America’s heartstrings are not for sale

Posted on 04. Jun, 2012 by Stephan Helgesen in Economy, Energy/Environment, Healthcare, Politics, Social/Cultural

I think we’ve finally reached the dead-end on the long political road of seduction. After being subjected to one year of campaign promises and three years of governing promises from President Obama, many Americans have managed to shake themselves awake from a mind-numbing REM sleep induced by the most elementary marketing tactic known to man – appealing to our deepest-seated desires…and fears.

And to be fair, the Obama win was also based on the incumbent fatigue that nearly always occurs after a political party has been in power for eight years, irrespective of its failures or successes.

It’s really pretty impressive how the President and his acolytes constructed a campaign organization whose singular purpose was to win the power of the Presidency, and it’s equally impressive how they’ve kept the campaign going for three additional years! They would all deserve an ‘Emmy’ for their performances if this were a made-for-TV movie. Unfortunately, this is no movie. This is reality, American style.

The great PR victory

And while we must give them all credit for this remarkable PR accomplishment, America cannot afford to swoon in admiration of its theatricality any longer, especially when our country is smarting from unprecedented deficits, obscenely high unemployment, a vacillating and seemingly sophomoric foreign policy, along with a new class war that can only be described as a bait and switch tactic designed to move voters’ focus from the Administration’s many failures.

The Presidents’ men are convinced that Mr. Obama’s personal likeability will save his Presidency, but they forget that the voters didn’t elect a class president. They elected a real President that was supposed to represent all of the people and not just those that subscribed to his own political philosophy (and that goes for his own party that has repeatedly refused to vote for his proposals like the budget)!  This President’s modus operandi has been to avoid working with the opposition, and in some cases even demonizing them.

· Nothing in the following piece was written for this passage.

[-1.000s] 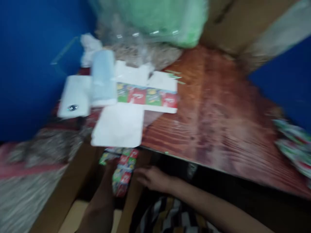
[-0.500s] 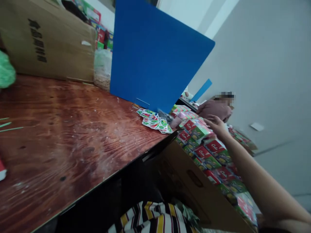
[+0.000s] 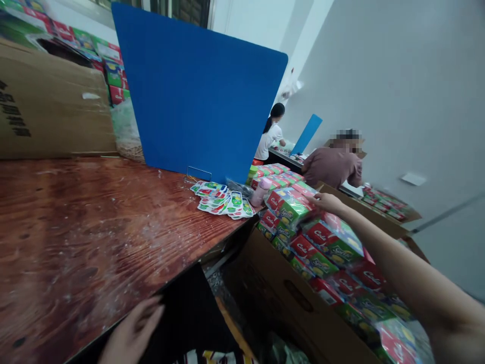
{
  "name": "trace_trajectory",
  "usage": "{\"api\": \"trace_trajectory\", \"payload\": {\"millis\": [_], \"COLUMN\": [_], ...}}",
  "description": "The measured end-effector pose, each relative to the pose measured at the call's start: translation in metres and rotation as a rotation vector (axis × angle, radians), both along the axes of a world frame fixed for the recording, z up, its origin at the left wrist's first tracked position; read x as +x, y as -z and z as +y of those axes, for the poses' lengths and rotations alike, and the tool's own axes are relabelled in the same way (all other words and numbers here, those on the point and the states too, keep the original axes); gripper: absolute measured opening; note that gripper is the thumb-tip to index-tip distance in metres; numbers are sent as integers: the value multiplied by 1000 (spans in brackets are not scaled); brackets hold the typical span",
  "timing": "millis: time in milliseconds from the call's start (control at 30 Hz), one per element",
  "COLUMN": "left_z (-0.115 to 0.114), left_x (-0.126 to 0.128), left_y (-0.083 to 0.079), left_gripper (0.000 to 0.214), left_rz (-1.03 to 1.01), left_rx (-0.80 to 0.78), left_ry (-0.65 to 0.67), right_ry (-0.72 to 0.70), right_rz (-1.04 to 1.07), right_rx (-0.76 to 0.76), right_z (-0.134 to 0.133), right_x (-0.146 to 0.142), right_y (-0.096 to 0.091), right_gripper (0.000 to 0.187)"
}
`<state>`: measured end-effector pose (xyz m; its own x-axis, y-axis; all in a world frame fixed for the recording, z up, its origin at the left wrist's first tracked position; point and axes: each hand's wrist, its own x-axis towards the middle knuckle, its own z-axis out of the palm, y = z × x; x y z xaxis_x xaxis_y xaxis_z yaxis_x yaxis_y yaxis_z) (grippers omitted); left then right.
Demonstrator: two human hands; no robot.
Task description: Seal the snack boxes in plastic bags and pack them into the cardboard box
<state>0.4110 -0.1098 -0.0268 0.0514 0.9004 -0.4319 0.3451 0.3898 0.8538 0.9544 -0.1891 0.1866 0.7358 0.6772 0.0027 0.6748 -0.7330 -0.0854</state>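
My right hand (image 3: 328, 203) reaches out over stacked small red and green boxes, its fingers closed at the right edge of a clear-wrapped pack of Cola and Sprite boxes (image 3: 287, 205). Other wrapped packs (image 3: 333, 240) lie beneath and beside that hand. Low in the view, my left hand (image 3: 132, 331) is blurred by motion at the table's front edge. Its thumb and fingers are apart, with nothing visible between them.
The wooden table (image 3: 113, 227) bears a blue panel (image 3: 204, 96), loose printed cards (image 3: 223, 199), a pink bottle (image 3: 261, 191) and a large carton (image 3: 56, 101). An open cardboard box (image 3: 280, 283) stands below its edge. Two people (image 3: 329, 164) work farther back.
My left hand has come into view at the bottom. My right hand's spread fingers have closed at the pack's edge. The view has shifted to the right.
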Motion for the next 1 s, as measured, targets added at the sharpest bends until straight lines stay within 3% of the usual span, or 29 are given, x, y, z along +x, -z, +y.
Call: {"api": "trace_trajectory", "payload": {"millis": [100,233,300,333,400,467,533,600,700,867,1000], "left_z": [-1,2,4,5,5,4,3,3,3,-5,-19], "left_x": [76,208,266,290,326,346,351,344,325,285,220], "left_y": [-41,-104,-123,-129,-133,-131,-124,-115,-103,-91,-73], "left_gripper": [47,92,116,117,105,84,68,59,54,47,43], "left_rz": [-343,-701,-738,-757,-766,-759,-748,-764,-863,-1090,-1157], "left_rx": [3,-174,-354,-431,-502,-503,-486,-474,-481,-586,-607], "left_ry": [402,667,672,650,563,446,366,342,339,366,306], "right_ry": [-71,-179,-224,-256,-341,-425,-412,-269,-91,-247,-349], "right_rz": [-23,-24,-30,-27,9,64,95,89,156,132,51], "right_rx": [-84,-131,-146,-154,-151,-86,53,165,149,-13,-12], "right_z": [4,3,2,2,-2,-10,-25,-47,-83,-124,-134], "right_x": [5,8,4,1,-6,-11,-8,0,11,2,3], "right_y": [10,14,13,13,10,6,1,-3,-5,-7,-2], "right_gripper": [51,54,56,57,61,63,65,71,85,98,92]}}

This is not statesmanship. It is blind stubbornness and a total affront to Americans’ sensibilities and a misreading of their inherent fairness. It is also unworthy of a leader who resolutely adheres to a narrow economic and social philosophy that has effectively stiff-armed the desires of millions of moderate Democrats and independents who cast their votes for him in the hopes that he would bring us together as he so often promised on the campaign trail in 2008.

Leadership not followship

Presidents’ decisions must never be based solely on political polling, nor should they totally ignore them, especially when they concern foreign policy or social issues that affect all Americans. Every President must occasionally swallow his pride and cross the aisle of the political divide to get things done. Stern looks, veiled threats and smugness will not win the day, neither will condoning ramrod techniques to pass massive social legislation (the Affordable Healthcare Act) in the dark of night.

While some may judge his actions as courageous, and encourage him to redouble his efforts and take off the gloves, others will call his intransigence hubris and arrogance, not audacity.

I believe that most Americans are tired of bare knuckle street fighting tactics and want their leaders, starting with the Commander-in-Chief, to unclench their fists and extend their hands in bi-partisanship (though this may be wishful thinking in a political season that can only be described as a free-for-all). That shouldn’t stop us from wanting it, however.

Critics of the President will accuse him of being a totally political animal, one that cares little for the Constitution or the institutions of government if they get in his way. Supporters will say that process shouldn’t stop progress, and that if the President can get what he wants by going off script (Executive Orders, etc.) then so be it.

It’s getting harder to ascribe the best motives to Mr. Obama’s actions when indications of his willingness to go rogue are everywhere. The latest example is the ‘forced contraception coverage’ decision that mandates religious institutions discard their own strongly-held theological beliefs and accede to an overbearing government’s view of what those beliefs ought to be.  If that doesn’t skirt the edges of the First Amendment, I don’t know what does.

Should likeability trump good governance?

In the end, I’m convinced that the likeability factor will loom large in the 2012 campaign for the Presidency, probably accompanied by the have and have-not (the 1%) argument. We’ll have to accept that fact as part of the package, but what we should want to see and hear is a serious discussion of the candidates’ visions for America, absent the usual platitudes and harkening back to shining cities on a hill or I have a dream-like references that sounded much better when uttered by their original authors.

We are electing a leader in November and not a heroic figure conjured up from the wellspring of our own imagination or one that is based on a composite of our own personal desires. If we really want a President that can help get us out of the metaphorical ditch we find ourselves in, then we need to elect one with the skills, talent and the experience necessary to truly lead our fragmented nation into the next four years.

To do that, you and I will need to reboot our decision-making process in favor of a rational, objective assessment of the candidates’ records. There’s an old saying in the entertainment business, “You’re only as good as your last performance,” and performance is the one metric that Americans have traditionally chosen over advertising when buying anything of enduring value.